The success that JavaScript had from the start surprised Brendan, but it did not shock him: “What made JavaScript so powerful, with all the warts and rush job properties, was that it was directly connected to all the things in the browser that average web developers wanted to use”. Often in interviews, Brendan Eich says that if he could go back to those ten fateful days would not ask for more time to complete the language, as many of us might think; instead he says that he would choose more carefully which suggestions to follow and which to abandon.
THE POST-JAVASCRIPT
In the years following the creation of Javascript, Brendan Eich continued to follow closely the development of SpiderMokey, the specific implementation of JavaScript in Netscape Navigator.
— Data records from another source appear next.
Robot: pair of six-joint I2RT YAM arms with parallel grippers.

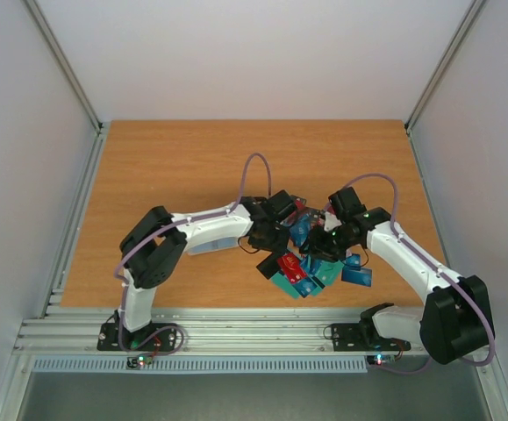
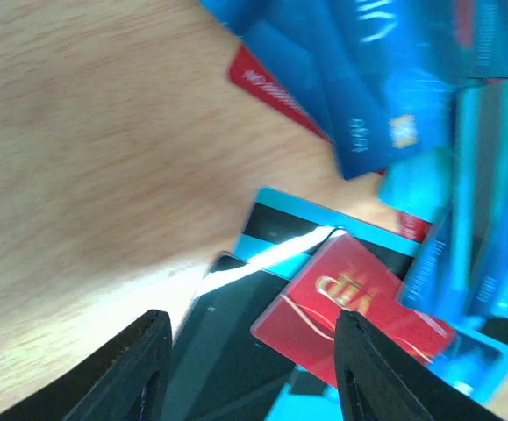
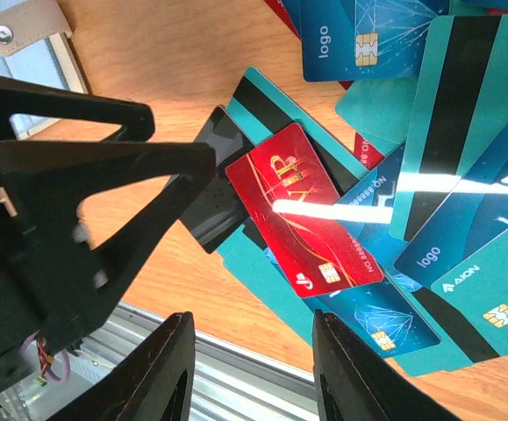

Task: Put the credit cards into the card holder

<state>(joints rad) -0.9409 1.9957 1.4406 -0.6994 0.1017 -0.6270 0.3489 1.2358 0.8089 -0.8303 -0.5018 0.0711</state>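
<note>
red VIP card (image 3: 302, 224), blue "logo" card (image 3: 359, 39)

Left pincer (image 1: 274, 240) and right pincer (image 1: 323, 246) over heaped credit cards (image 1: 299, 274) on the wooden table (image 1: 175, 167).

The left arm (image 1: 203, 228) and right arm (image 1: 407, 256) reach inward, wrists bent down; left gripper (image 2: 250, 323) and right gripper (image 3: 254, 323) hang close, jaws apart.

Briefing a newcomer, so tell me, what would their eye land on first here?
A messy heap of teal and blue credit cards lies near the front edge of the table. A red VIP card lies on top, just ahead of the open right gripper.
</note>
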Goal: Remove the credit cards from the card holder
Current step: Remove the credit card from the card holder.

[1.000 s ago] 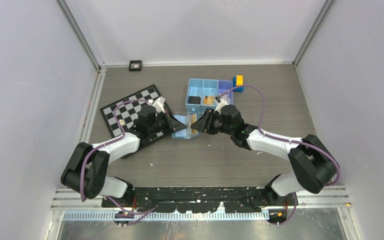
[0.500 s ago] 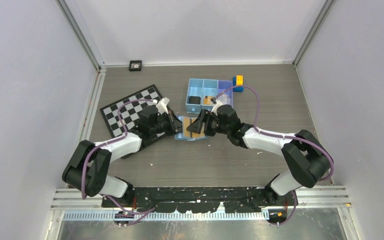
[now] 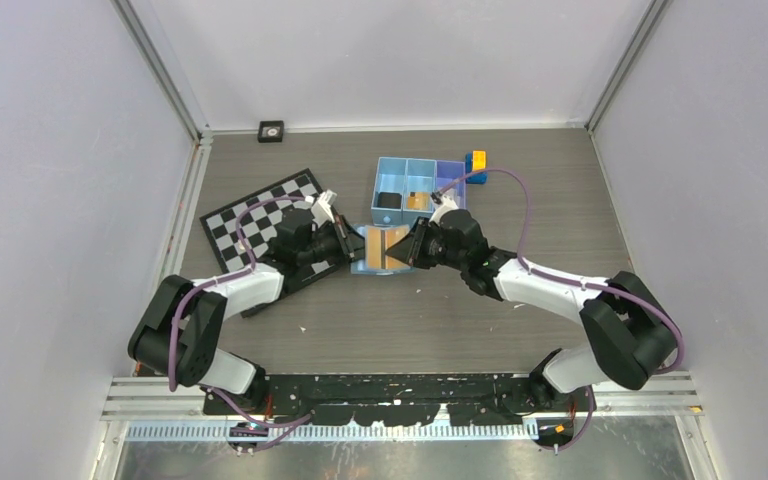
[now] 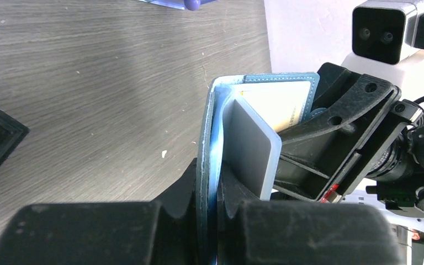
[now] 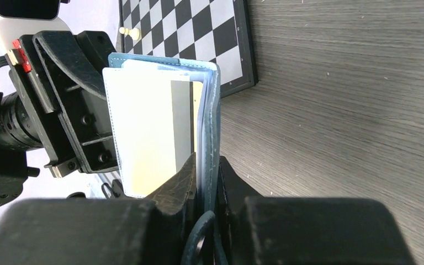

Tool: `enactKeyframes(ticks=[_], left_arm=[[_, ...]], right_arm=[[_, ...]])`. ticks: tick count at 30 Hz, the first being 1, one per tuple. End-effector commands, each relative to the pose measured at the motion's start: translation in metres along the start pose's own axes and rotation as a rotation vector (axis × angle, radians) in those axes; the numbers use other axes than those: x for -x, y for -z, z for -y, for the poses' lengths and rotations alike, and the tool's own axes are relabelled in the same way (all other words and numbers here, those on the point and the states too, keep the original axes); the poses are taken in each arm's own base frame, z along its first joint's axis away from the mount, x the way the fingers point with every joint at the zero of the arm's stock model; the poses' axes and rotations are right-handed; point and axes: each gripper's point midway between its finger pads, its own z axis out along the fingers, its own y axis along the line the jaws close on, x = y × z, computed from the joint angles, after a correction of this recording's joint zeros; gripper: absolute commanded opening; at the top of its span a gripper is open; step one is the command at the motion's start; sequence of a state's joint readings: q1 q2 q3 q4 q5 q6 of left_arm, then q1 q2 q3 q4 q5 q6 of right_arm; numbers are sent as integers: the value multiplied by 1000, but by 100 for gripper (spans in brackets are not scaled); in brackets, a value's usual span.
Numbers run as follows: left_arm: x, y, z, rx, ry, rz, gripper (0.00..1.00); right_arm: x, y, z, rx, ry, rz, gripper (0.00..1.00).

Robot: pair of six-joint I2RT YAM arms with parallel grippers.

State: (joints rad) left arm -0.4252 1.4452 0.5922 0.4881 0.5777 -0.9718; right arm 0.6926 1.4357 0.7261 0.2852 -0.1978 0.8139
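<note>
The blue card holder (image 3: 364, 262) hangs open above the table, stretched between my two grippers. My left gripper (image 3: 348, 247) is shut on its left flap (image 4: 205, 165). My right gripper (image 3: 412, 247) is shut on the right flap (image 5: 214, 121). A tan-brown credit card (image 3: 390, 246) shows on the open inside in the top view. In the left wrist view a pale card (image 4: 279, 105) sits in the far flap's pocket, and a grey card face (image 4: 251, 149) sticks out beside my jaws. The right wrist view shows a whitish card (image 5: 143, 132) with a grey stripe in the holder.
A three-compartment blue tray (image 3: 375, 195) stands just behind the holder, with a yellow-and-blue block (image 3: 477, 163) at its right end. A chessboard (image 3: 260, 215) lies under my left arm, and a white pawn (image 5: 130, 33) stands on it. A small black object (image 3: 271, 130) sits at the back wall.
My right gripper opened, moved in and shut on the holder's right flap. The holder has spread wider open, and the tan card now faces up.
</note>
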Motion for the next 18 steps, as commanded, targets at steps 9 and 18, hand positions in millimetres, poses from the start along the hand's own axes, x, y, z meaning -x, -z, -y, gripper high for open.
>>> enactKeyframes(ticks=[9,18], left_arm=[[21,16,10,-45,-23,98,1],[25,28,27,-95,-57,148,13]], right_arm=[[25,19,-10,-7,8,110,3],[32,32,-15,8,3,148,3]])
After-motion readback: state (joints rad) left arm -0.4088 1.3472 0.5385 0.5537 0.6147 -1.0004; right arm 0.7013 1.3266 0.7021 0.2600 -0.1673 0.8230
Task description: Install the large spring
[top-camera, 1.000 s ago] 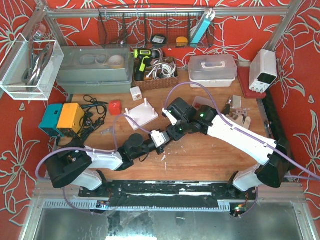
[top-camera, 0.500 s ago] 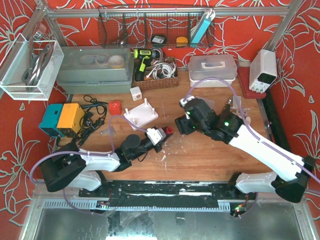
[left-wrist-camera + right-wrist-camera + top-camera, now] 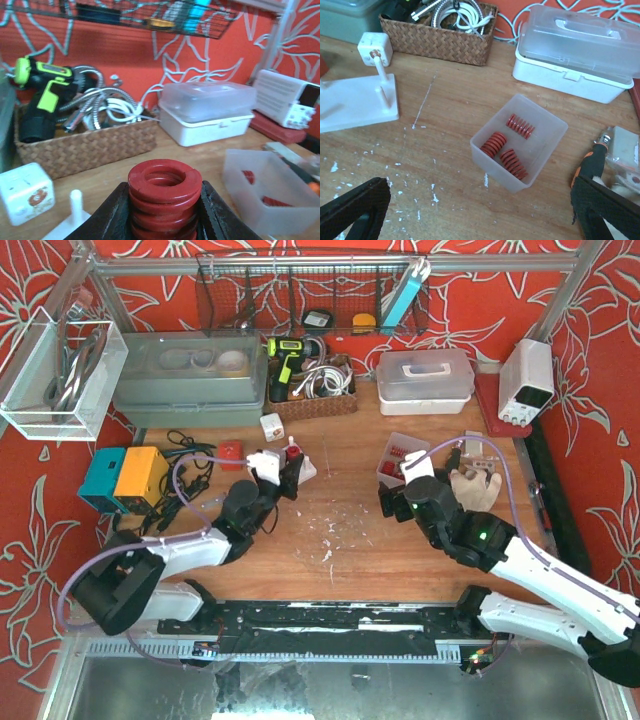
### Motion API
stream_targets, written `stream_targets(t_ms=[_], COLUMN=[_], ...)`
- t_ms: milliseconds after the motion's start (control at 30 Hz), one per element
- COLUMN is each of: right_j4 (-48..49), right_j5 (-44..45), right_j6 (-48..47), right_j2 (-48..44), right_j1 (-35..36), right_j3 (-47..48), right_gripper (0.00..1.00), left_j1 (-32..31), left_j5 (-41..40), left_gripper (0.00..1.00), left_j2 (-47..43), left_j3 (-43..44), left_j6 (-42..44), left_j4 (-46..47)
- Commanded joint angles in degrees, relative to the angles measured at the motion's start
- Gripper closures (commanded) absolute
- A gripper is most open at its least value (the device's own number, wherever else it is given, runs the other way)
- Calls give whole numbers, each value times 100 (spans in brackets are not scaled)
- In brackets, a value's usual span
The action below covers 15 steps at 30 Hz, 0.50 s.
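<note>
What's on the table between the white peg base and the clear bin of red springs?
Nothing but bare table, with white flecks and a thin pale scratch. The right wrist view shows it: peg base at left, bin at right.

Left arm [image 3: 190,550] and right arm [image 3: 545,568]: white link shells, black joint housings. Lilac cable [image 3: 181,472] loops off each one. Green LED [image 3: 487,533] lit on right forearm. Fingers [image 3: 355,205] matte black, blunt-edged in both wrist views.
</note>
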Motion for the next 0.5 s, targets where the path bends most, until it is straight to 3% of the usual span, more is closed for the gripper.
stream_targets(t_ms=[0,267,467], right_j4=[898,1415,1677], right_j5=[309,392,385], right_j6=[-224,-261,-277], right_j2=[-118,-378,-520], right_j1=[6,4,-6], right_j3=[-493,-1170,-1427], right_gripper=[1,2,2], left_j1=[567,1564,1650], left_j5=[116,1571,1577], left_gripper=[100,100,100], left_j2=[468,1785,2426], left_j3=[535,1001,1216], left_j6=[-657,-1242,-783], left_j4=[54,1004,1386])
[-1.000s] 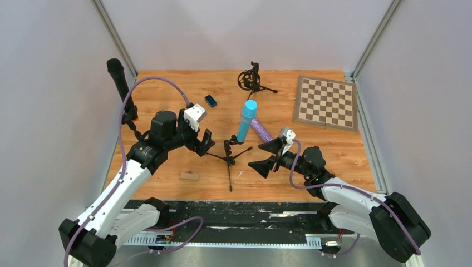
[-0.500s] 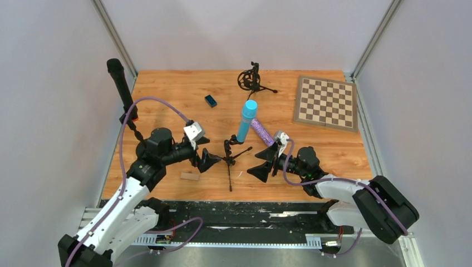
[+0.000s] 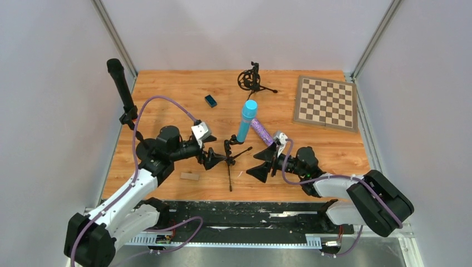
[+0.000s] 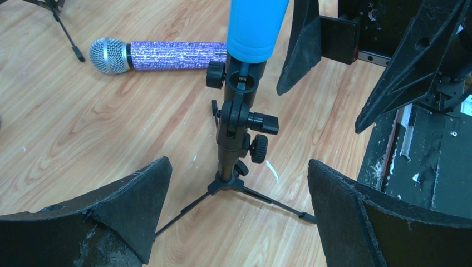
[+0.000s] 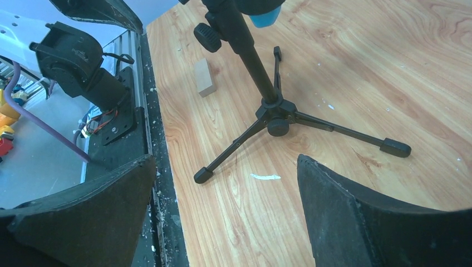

In early 1998, Eich and Jamie Zawinski founded the Mozilla project, creating the mozilla.org site, which was initially intended to manage open-source contributions to Netscape's source code.
After AOL closed the Netscape browser unit (purchased in 1999) in 2003, Eich contributed to the creation of the Mozilla Foundation, where he held various roles, including lead technologist, member of the board of directors and later chief technical officer of the newly founded Mozilla Corporation, destined to be the profit-making arm of the Mozilla Foundation. In addition, Eich still owned the Mozilla SpiderMonkey module, its JavaScript engine, until 2011.
On March 24, 2014, Eich becomes CEO of Mozilla Corporation, although there was a disagreement on the board of directors regarding his appointment. The CEO experience is rather short, and Eich resigned after the news of his contribution of a thousand dollars to the campaign for the California Proposition 8 bill, which asked to prohibit same-sex marriage in California, position from which the Mozilla Corporation immediately departed.
On May 28, 2015, Brendan Eich and Brian Bondy found Brave Software, an Internet browser platform company of which Eich is the current CEO, who released a developer version of his Brave web browser in January 2016.
Brave, says Eich, "is for all people who care about their privacy and the speed of surfing the Web": Brave in fact blocks ads and trackers and includes a cryptocurrency micro-payment system, to offer users the choice between viewing selected ads or paid websites so you don't see them.